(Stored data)
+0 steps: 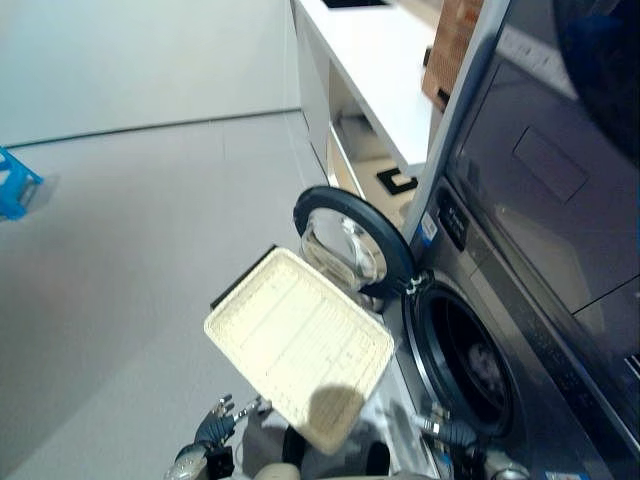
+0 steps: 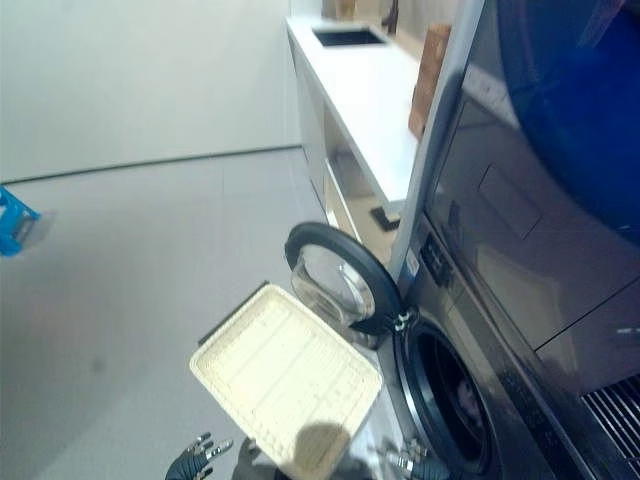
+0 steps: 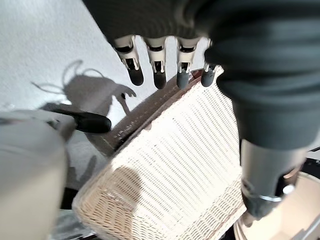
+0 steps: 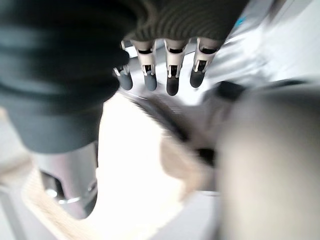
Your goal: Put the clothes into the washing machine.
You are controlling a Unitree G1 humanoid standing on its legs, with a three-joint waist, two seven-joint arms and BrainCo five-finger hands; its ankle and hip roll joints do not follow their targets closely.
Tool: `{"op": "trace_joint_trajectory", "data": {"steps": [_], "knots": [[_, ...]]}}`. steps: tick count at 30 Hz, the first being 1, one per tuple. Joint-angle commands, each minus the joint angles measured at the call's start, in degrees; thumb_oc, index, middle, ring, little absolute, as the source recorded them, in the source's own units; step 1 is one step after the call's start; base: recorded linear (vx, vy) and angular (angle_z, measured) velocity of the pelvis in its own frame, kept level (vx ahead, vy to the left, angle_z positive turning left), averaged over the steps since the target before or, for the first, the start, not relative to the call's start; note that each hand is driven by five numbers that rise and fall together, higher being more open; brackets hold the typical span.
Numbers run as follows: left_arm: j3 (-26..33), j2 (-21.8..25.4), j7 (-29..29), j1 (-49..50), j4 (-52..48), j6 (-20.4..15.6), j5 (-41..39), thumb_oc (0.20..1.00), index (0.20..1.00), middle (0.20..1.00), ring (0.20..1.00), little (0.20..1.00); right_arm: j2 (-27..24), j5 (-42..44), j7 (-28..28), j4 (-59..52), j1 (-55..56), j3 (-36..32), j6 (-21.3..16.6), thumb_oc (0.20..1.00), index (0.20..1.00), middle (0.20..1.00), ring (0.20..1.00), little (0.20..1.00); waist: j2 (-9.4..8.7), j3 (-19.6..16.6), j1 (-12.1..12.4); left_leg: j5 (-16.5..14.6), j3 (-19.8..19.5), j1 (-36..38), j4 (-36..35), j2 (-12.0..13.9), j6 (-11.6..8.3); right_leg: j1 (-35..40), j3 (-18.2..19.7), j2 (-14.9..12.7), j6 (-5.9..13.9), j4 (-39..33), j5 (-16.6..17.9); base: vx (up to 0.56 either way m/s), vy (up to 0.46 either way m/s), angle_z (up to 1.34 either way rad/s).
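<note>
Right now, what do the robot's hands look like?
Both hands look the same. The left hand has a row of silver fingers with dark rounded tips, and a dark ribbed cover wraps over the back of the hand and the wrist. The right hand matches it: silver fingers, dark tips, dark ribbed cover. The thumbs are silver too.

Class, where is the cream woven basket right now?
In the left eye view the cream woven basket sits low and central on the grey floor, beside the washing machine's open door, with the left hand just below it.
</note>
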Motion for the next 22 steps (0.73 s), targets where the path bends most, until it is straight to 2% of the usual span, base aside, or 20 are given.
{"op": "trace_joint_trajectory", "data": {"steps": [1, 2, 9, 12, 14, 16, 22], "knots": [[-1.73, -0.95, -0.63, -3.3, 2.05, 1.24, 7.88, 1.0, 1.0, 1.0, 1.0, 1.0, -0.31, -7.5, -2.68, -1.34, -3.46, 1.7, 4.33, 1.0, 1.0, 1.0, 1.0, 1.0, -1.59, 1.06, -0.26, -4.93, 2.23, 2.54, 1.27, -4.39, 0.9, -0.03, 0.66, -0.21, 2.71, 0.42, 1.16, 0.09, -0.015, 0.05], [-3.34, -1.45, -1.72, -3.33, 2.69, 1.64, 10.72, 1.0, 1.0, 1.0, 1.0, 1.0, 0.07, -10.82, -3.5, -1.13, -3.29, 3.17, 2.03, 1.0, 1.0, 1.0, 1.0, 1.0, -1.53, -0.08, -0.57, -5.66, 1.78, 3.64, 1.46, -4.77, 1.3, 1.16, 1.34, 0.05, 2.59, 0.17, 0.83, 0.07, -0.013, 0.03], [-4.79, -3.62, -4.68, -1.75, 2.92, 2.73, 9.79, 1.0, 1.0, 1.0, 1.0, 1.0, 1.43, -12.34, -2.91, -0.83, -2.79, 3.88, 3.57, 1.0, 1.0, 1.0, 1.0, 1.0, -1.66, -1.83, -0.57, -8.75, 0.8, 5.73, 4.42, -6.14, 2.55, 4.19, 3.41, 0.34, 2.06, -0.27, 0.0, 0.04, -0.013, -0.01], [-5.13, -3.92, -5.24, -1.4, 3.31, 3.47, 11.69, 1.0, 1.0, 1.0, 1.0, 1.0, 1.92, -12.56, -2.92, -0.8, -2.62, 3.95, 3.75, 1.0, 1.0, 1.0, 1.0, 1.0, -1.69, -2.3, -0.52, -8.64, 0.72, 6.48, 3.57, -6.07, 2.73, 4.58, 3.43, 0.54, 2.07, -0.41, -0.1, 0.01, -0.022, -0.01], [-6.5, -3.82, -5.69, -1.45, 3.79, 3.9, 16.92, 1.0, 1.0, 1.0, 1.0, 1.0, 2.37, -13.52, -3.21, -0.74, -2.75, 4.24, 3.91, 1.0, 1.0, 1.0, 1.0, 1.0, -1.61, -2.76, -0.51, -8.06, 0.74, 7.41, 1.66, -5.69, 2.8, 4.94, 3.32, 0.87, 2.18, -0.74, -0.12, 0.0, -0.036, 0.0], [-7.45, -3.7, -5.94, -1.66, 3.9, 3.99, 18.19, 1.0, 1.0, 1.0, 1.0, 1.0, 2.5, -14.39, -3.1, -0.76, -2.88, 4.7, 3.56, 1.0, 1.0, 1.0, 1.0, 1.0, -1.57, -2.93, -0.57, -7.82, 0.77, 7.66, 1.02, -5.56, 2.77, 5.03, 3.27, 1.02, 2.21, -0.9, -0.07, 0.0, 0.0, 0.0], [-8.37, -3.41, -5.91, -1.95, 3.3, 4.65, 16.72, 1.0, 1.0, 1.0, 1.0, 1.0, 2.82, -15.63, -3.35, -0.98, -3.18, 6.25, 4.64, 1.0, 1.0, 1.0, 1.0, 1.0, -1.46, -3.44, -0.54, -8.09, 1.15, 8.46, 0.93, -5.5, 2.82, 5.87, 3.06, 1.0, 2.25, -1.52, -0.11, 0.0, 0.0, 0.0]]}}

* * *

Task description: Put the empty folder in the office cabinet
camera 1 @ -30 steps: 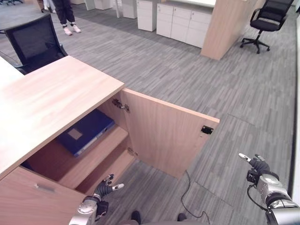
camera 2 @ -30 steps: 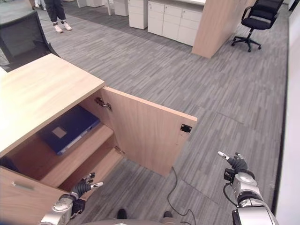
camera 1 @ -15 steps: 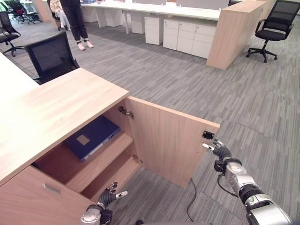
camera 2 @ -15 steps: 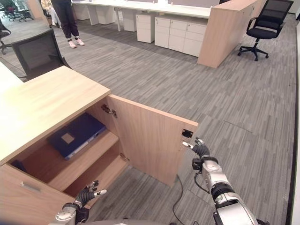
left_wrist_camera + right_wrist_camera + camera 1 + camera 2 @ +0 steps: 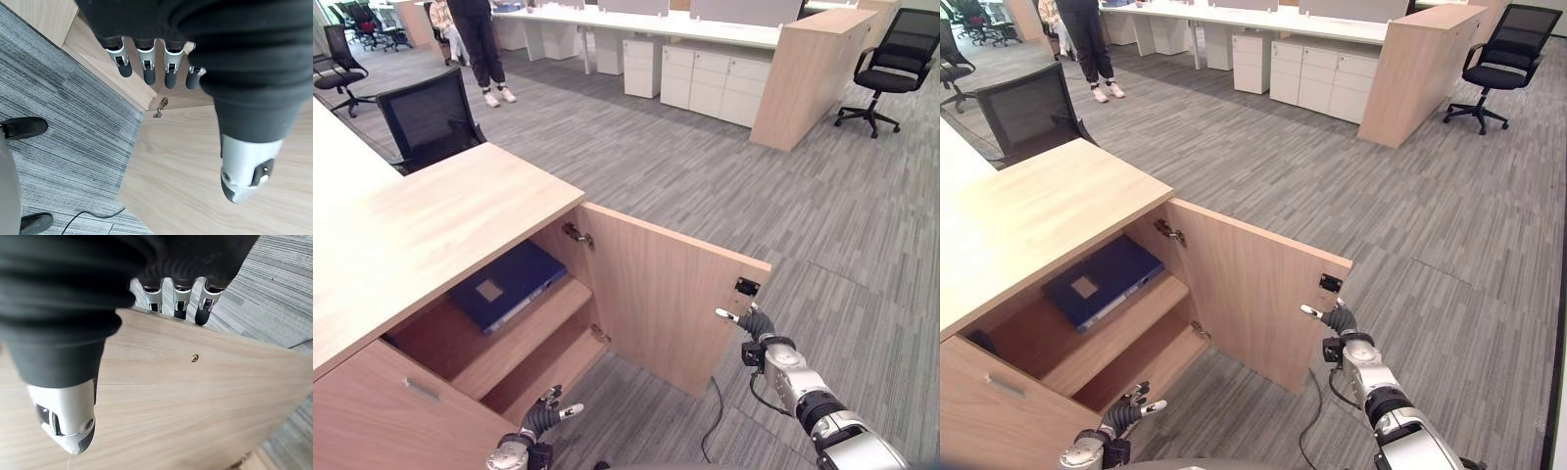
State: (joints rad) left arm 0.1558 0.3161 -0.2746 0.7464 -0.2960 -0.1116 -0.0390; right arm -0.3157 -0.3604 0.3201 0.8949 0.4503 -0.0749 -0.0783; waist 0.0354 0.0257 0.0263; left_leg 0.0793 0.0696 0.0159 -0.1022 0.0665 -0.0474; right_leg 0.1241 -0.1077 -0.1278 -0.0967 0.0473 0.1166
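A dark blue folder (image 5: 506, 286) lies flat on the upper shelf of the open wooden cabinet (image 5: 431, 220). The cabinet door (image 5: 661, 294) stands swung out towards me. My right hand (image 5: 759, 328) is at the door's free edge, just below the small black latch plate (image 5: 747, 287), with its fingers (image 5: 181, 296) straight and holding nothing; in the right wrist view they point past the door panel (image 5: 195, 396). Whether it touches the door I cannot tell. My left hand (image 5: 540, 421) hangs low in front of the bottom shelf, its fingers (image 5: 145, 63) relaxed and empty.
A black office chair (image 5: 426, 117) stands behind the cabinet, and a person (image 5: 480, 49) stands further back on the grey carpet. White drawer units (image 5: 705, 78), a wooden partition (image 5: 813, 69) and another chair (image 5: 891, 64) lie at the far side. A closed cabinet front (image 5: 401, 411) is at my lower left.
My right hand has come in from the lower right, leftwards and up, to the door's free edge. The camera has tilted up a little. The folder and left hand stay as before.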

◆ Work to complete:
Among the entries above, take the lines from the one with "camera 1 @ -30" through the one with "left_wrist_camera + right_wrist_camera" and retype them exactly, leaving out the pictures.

◆ Written response:
camera 1 @ -30 steps: 
camera 2 @ -30 steps: 
camera 1 @ -15 steps: 
camera 2 @ -15 steps: 
left_wrist_camera + right_wrist_camera + camera 1 + camera 2 @ +0 steps: 

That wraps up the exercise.